Eventually some work was needed to raise the bonnet level. The easiest move was to get at the hinges and losen the bolts that held them to the car body. This enabled the hinges to lift off and get another 5 mm of clearance. Now that I could see this worked I put some washers under the hinges to hold them firmly in their new, higher position. This higher bonnet also created a big gap at the rear of the bonnet that allowed a lot of hot air out of the engine bay. This accidentally solved the problem that I had been working on, off and on, for over a year.
It was also neccessary to remove patches of the underhood insulation and in two cases, some small portions of the stiffening ribs. But overall the bonnet was left stock and it looks much the same and it always did, but with a bigger gap all round.
It is standard proceedure in a modern car to run a pipe from the rocker covers to the intake. This enables the blowby gases and vapours from the oil to be sucked into the intake and burned. This is not ideal in a high performance turbo car.
Therefore it can be a good idea to stop the oil vapours from entering the manifold. The easiest way to do this is to remove the pipe leading to the manifold, but then you will get oil condensing all over your engine bay.
The next step is to pipe them out of the engine bay and let them escape into the outside.

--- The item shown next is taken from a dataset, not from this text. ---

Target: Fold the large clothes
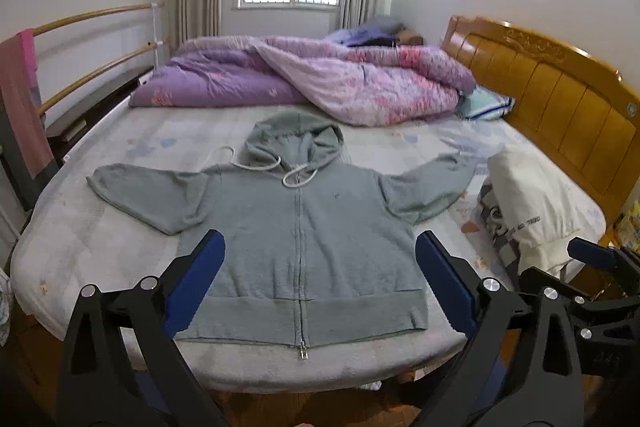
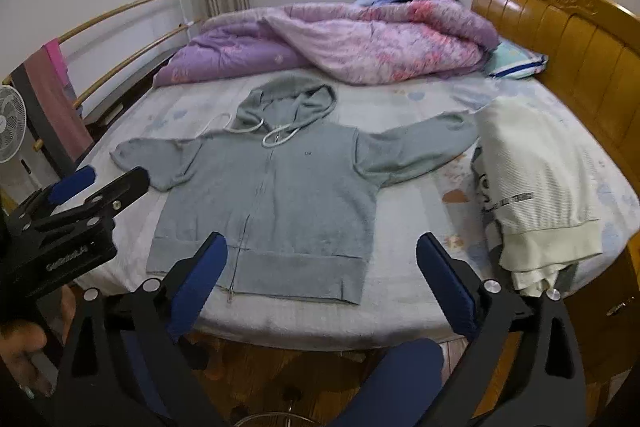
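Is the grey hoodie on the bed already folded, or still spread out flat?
Spread flat, not folded. The grey hoodie lies front up on the bed, zipped, both sleeves out sideways, hood above the collar. No gripper touches it.

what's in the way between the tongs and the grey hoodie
Nothing visible. The hoodie lies flat and uncovered on the bed, straight ahead of both open tongs, left and right. The folded cream garment sits off its sleeve.

We see a grey hoodie (image 1: 296, 235) of matt, fleecy cloth with a metal zipper (image 1: 298, 267). The headboard (image 1: 560, 99) is glossy varnished wood. Our left gripper (image 1: 320, 263) has matt black arms, blue pads and shiny metal bolts.
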Demonstrator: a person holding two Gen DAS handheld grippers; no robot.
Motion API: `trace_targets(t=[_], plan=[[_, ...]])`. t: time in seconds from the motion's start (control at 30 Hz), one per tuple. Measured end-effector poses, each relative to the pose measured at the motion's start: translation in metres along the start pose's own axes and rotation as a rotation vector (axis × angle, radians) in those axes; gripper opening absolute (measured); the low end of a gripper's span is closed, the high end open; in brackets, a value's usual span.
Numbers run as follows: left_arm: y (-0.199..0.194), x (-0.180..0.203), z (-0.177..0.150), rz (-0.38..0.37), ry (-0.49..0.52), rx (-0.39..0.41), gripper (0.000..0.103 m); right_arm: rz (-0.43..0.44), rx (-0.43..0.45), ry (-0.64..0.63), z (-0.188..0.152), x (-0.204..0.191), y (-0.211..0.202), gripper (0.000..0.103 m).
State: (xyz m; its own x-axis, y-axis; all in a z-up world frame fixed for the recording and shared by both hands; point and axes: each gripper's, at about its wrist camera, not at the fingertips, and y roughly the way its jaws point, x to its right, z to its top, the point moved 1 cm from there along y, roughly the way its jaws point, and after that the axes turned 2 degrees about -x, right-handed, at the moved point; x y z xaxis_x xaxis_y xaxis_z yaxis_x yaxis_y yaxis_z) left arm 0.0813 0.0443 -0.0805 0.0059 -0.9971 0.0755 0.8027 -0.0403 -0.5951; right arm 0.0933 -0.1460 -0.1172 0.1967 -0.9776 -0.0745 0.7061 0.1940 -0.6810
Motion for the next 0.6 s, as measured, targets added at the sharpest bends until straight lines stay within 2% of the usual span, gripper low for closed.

The problem with this is that it is illegal, and without some actual suction (Previously supplied by the manifold) the vapours aren't cleaned out as much as they are supposed to be.
The best way of dealling with the problem is to make an oil/air separator. Then the blowby gases can still be sucked into the engine but the oil is condensed out and caught before it reaches the manifold. The separator merely has to be some sort of expansion chamber to allow the mixture to cool and the oil to condense out, possibly with some sort of filtration media to further clean the air.
In practice, I used a jar as shown here. There are two intake pipes, one from each cam cover, and one output pipe that leads to the intake manifold. These pipes are built into the top of the jar. The oil collects in the bottom of the jar and the jar itself can be unscrewed from the fixed lid and emptied.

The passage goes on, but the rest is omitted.